→ **TASK DIRECTIONS**
Every line below that contains "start" is to be copied.

##### DATASET SECTION

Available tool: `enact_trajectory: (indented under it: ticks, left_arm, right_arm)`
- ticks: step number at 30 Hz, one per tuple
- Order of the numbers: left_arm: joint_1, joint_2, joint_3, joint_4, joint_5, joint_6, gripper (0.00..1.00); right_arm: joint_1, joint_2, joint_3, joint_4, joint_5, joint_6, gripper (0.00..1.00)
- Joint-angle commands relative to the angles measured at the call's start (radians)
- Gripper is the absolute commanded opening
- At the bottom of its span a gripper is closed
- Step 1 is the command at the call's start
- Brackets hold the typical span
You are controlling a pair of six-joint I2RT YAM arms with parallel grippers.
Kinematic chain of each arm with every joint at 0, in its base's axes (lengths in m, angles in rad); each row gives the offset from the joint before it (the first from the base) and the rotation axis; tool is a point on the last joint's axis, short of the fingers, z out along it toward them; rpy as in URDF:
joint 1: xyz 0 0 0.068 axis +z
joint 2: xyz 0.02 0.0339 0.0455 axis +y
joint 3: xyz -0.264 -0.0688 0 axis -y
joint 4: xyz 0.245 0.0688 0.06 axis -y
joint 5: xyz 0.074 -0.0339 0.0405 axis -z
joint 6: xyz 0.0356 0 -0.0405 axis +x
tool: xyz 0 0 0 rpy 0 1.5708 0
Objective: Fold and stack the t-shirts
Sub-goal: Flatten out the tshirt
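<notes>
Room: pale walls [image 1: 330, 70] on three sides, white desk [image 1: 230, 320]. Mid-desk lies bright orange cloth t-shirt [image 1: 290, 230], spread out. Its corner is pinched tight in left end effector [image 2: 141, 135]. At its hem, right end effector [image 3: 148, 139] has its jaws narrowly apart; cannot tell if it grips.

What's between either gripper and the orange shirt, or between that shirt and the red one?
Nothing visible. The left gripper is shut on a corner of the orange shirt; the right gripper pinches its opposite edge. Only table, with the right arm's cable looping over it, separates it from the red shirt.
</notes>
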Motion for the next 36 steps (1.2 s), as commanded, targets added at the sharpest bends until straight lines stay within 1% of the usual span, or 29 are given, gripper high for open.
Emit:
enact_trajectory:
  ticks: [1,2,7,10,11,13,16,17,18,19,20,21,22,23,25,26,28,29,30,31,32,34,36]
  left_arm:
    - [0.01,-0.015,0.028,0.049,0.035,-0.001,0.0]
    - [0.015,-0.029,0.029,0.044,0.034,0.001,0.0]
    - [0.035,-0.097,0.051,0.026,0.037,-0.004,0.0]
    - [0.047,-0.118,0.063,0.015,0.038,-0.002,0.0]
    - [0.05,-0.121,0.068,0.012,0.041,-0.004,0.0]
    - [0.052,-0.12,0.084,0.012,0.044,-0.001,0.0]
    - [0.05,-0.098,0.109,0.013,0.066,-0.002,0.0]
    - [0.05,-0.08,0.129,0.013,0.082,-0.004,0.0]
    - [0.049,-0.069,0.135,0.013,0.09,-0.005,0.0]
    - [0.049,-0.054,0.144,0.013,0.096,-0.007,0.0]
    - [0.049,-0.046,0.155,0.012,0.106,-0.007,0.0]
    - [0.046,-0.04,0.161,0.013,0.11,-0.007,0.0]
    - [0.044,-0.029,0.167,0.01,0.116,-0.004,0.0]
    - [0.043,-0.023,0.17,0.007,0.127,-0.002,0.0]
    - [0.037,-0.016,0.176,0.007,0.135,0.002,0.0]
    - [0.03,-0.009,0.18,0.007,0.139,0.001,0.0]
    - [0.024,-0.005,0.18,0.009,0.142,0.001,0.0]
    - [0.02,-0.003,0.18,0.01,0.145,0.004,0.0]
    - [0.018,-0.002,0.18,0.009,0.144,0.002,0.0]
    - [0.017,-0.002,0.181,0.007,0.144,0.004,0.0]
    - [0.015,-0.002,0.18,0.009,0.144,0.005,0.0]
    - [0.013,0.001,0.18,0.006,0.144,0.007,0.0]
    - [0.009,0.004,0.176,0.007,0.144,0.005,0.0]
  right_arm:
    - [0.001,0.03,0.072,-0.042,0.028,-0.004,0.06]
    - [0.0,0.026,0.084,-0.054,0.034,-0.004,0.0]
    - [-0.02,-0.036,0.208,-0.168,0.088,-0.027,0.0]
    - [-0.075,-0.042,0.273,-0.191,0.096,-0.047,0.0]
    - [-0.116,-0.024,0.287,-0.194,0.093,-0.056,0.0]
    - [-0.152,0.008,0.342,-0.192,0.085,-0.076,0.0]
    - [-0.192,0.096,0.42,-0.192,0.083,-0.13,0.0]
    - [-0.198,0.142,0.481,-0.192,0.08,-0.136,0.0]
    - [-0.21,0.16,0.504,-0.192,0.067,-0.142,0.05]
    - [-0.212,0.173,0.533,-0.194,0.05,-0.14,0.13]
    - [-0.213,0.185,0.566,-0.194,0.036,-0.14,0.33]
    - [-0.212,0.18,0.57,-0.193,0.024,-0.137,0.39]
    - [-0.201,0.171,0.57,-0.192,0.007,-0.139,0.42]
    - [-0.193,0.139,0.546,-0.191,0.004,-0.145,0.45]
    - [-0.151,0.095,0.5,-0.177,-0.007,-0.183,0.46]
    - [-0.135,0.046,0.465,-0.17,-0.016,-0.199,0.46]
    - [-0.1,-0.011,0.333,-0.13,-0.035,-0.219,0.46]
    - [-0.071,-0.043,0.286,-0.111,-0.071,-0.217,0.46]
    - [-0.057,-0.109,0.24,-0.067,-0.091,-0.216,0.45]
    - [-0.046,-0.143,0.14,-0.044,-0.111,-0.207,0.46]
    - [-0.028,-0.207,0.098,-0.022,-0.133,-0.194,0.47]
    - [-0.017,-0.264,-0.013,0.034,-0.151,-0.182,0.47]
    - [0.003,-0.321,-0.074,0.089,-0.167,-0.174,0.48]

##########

→ **WRITTEN SOLUTION**
- Joint-angle commands relative to the angles measured at the call's start (radians)
- Step 1 is the command at the call's start

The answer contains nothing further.